• **Activity**:
Reproduce the entries below in full and without error.

Items from a data source:
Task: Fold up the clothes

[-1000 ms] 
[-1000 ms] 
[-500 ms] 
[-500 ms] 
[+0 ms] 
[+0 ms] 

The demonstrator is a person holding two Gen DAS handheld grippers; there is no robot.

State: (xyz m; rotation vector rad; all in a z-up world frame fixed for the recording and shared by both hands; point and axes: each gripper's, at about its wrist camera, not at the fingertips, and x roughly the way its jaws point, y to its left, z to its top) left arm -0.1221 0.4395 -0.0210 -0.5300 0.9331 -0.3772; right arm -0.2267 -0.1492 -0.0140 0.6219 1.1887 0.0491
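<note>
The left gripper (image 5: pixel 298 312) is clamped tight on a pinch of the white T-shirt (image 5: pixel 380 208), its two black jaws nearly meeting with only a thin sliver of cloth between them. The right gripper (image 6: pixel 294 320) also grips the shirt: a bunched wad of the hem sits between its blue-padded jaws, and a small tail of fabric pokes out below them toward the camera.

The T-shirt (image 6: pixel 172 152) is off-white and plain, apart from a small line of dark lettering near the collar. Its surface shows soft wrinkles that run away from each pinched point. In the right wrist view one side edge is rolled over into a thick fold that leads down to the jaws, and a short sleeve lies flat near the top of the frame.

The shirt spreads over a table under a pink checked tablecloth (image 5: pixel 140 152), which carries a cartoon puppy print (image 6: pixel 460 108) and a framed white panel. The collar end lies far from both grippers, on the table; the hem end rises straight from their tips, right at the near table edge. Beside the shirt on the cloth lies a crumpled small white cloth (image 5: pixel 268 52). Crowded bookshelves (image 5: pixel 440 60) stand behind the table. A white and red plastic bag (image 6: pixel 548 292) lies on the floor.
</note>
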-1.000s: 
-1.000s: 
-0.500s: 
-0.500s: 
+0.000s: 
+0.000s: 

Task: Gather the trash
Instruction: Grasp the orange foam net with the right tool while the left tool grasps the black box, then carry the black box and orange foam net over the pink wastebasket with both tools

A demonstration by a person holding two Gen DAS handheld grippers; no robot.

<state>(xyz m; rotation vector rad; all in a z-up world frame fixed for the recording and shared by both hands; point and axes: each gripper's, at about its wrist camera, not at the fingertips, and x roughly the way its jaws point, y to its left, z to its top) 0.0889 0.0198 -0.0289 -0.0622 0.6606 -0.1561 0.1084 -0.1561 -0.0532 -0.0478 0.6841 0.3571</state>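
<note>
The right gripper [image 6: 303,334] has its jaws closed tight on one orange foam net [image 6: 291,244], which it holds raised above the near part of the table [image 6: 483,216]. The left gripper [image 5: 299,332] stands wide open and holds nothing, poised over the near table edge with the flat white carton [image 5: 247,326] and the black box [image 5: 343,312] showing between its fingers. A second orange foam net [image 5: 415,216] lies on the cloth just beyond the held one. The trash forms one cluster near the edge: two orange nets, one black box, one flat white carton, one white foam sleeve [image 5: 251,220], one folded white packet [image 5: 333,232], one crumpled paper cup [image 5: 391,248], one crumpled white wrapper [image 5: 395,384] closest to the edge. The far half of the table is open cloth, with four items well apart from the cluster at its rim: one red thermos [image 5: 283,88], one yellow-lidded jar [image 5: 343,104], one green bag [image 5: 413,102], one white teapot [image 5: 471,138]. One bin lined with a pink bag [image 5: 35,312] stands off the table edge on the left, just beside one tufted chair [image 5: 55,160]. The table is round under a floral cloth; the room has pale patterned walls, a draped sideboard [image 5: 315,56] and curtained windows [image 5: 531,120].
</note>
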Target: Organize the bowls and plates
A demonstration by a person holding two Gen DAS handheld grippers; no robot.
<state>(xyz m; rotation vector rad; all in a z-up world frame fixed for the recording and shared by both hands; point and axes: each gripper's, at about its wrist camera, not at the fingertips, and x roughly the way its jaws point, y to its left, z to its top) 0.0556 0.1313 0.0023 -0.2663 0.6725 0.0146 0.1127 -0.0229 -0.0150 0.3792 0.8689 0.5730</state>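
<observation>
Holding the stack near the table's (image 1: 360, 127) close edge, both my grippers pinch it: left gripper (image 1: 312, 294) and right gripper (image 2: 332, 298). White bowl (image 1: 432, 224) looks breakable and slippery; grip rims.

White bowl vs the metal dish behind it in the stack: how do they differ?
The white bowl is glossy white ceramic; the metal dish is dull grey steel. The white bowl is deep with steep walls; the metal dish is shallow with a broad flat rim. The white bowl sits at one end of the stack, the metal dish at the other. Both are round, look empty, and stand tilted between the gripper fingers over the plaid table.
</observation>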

• **Expected answer**:
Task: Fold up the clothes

[-1000 ms] 
[-1000 ms] 
[-500 ms] 
[-500 ms] 
[+0 ms] 
[+0 ms] 

The demonstrator is a person holding two Gen DAS handheld grippers; there is no robot.

State: (xyz m; rotation vector rad; all in a z-up world frame fixed for the recording and shared by both hands; point and axes: each gripper's, at about its wrist camera, not at the fingertips, and x roughly the way its jaws point, y to its left, z to its top) left arm -0.1221 0.4395 -0.0210 -0.5300 0.9331 -0.3772; right arm -0.2267 -0.1492 -0.0140 0.6219 1.1887 0.0491
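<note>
The left gripper (image 5: pixel 298 312) is clamped tight on a pinch of the white T-shirt (image 5: pixel 380 208), its two black jaws nearly meeting with only a thin sliver of cloth between them. The right gripper (image 6: pixel 294 320) also grips the shirt: a bunched wad of the hem sits between its blue-padded jaws, and a small tail of fabric pokes out below them toward the camera.

The T-shirt (image 6: pixel 172 152) is off-white and plain, apart from a small line of dark lettering near the collar. Its surface shows soft wrinkles that run away from each pinched point. In the right wrist view one side edge is rolled over into a thick fold that leads down to the jaws, and a short sleeve lies flat near the top of the frame.

The shirt spreads over a table under a pink checked tablecloth (image 5: pixel 140 152), which carries a cartoon puppy print (image 6: pixel 460 108) and a framed white panel. The collar end lies far from both grippers, on the table; the hem end rises straight from their tips, right at the near table edge. Beside the shirt on the cloth lies a crumpled small white cloth (image 5: pixel 268 52). Crowded bookshelves (image 5: pixel 440 60) stand behind the table. A white and red plastic bag (image 6: pixel 548 292) lies on the floor.
</note>
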-1.000s: 
-1.000s: 
-0.500s: 
-0.500s: 
+0.000s: 
+0.000s: 

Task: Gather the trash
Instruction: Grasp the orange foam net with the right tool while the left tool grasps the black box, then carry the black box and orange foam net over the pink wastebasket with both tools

A demonstration by a person holding two Gen DAS handheld grippers; no robot.

<state>(xyz m; rotation vector rad; all in a z-up world frame fixed for the recording and shared by both hands; point and axes: each gripper's, at about its wrist camera, not at the fingertips, and x roughly the way its jaws point, y to its left, z to its top) 0.0889 0.0198 -0.0289 -0.0622 0.6606 -0.1561 0.1084 -0.1561 -0.0532 -0.0478 0.6841 0.3571</state>
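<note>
The right gripper [image 6: 303,334] has its jaws closed tight on one orange foam net [image 6: 291,244], which it holds raised above the near part of the table [image 6: 483,216]. The left gripper [image 5: 299,332] stands wide open and holds nothing, poised over the near table edge with the flat white carton [image 5: 247,326] and the black box [image 5: 343,312] showing between its fingers. A second orange foam net [image 5: 415,216] lies on the cloth just beyond the held one. The trash forms one cluster near the edge: two orange nets, one black box, one flat white carton, one white foam sleeve [image 5: 251,220], one folded white packet [image 5: 333,232], one crumpled paper cup [image 5: 391,248], one crumpled white wrapper [image 5: 395,384] closest to the edge. The far half of the table is open cloth, with four items well apart from the cluster at its rim: one red thermos [image 5: 283,88], one yellow-lidded jar [image 5: 343,104], one green bag [image 5: 413,102], one white teapot [image 5: 471,138]. One bin lined with a pink bag [image 5: 35,312] stands off the table edge on the left, just beside one tufted chair [image 5: 55,160]. The table is round under a floral cloth; the room has pale patterned walls, a draped sideboard [image 5: 315,56] and curtained windows [image 5: 531,120].
</note>
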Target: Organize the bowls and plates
A demonstration by a person holding two Gen DAS handheld grippers; no robot.
<state>(xyz m; rotation vector rad; all in a z-up world frame fixed for the recording and shared by both hands; point and axes: each gripper's, at about its wrist camera, not at the fingertips, and x roughly the way its jaws point, y to its left, z to its top) 0.0556 0.1313 0.0023 -0.2663 0.6725 0.0146 0.1127 -0.0229 -0.0150 0.3792 0.8689 0.5730</state>
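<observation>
Holding the stack near the table's (image 1: 360, 127) close edge, both my grippers pinch it: left gripper (image 1: 312, 294) and right gripper (image 2: 332, 298). White bowl (image 1: 432, 224) looks breakable and slippery; grip rims.

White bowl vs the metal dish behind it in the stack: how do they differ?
The white bowl is glossy white ceramic; the metal dish is dull grey steel. The white bowl is deep with steep walls; the metal dish is shallow with a broad flat rim. The white bowl sits at one end of the stack, the metal dish at the other. Both are round, look empty, and stand tilted between the gripper fingers over the plaid table.
</observation>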

There is nothing more to the output.